Like 90% of westerns, this one fiddles with geography for storytelling convenience. As to the famous chase scene across the salt flats, ya gotta love Ford’s blunt reply when asked why the Apaches didn’t simply stop the coach by shooting the horses: “Because that would have been the end of the movie.” It may also have kept immortal stuntman Yakima Canutt from a couple of the hairiest leap & drag risks in action lore.

Though successful—the $531,374 cost was covered by a gross of $1,100,000—it wasn’t a major hit, ranking 30th for the year, bested by Technicolor rousers with Tyrone Power and Errol Flynn. But it won the critical laurels. Mitchell scooped an Academy Award for Supporting Actor, and the rollicking music score, shared by a half-dozen composers–laced with Americana favorites—also picked up a statue. Nominations came for Best Picture, Director, Cinematography, Art Direction and Film Editing.

On board, in the saddle or street, worrying, joking or biting the dust are Andy Devine, Louise Platt, Donald Meek, George Bancroft, Tim Holt, Tom Tyler, Chris-Pin Martin and Elvira Rios. In the background are Ford regulars Jack Pennick and Hank Worden. Gangly cowboy/stuntman/bit player Worden made his first of 8 “jobs of work” for “Pappy”. Wayne put him in 11 more. Pennick, a craggy ex-Marine, turned up in more than three dozen Ford pictures. Bert Glennon manned the camera. 96 minutes.

* Fittingly enough for Hollywood’s remarkable 1939, John Ford slammed a triple that year, releasing two more Americana winners in Drums Along The Mohawk and Young Mr. Lincoln. Among its treasure trove, ’39 won the West anew: Jesse James and Dodge City were big hits, the goofy The Oklahoma Kid and gaudy Union Pacific baked cornbread, with Stagecoach and the well-regarded Destry Rides Again trailing. Personally, I find the first two and the last one more purely fun, while conceding Ford’s as the most  layered and influential.

’39 was also Thomas Mitchell peak, his robust presence and delivery flavoring Gone With The Wind, The Hunchback Of Notre Dame, Only Angels Have Wings and Mr. Smith Goes To Washington. 

“I guess you can’t break out of jail and into society in the same week.”

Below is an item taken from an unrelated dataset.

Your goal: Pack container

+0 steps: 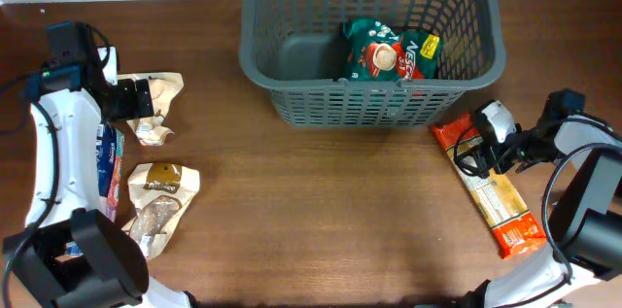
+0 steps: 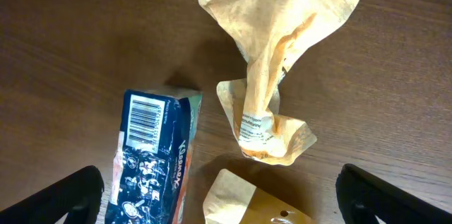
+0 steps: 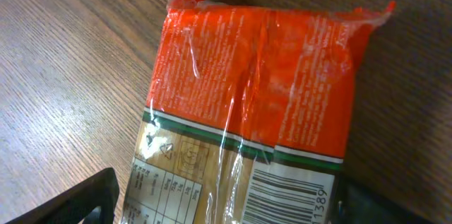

After toiling in three dozen B-westerns since the box-office failure of The Big Trail in 1930, 31-year-old Wayne’s status at the time was such that he was only paid $3,700 (Trevor got $15,000,Mitchell $12,000). Like Ringo’s reprieve, those days were over. In the 96,000 acres of Monument Valley, the emotional artist in Ford discovered the dramatic natural setting he was born to capture. He would use it another eight times. In the clay and granite of his lifelong pal and protégé he found someone fit to fill it.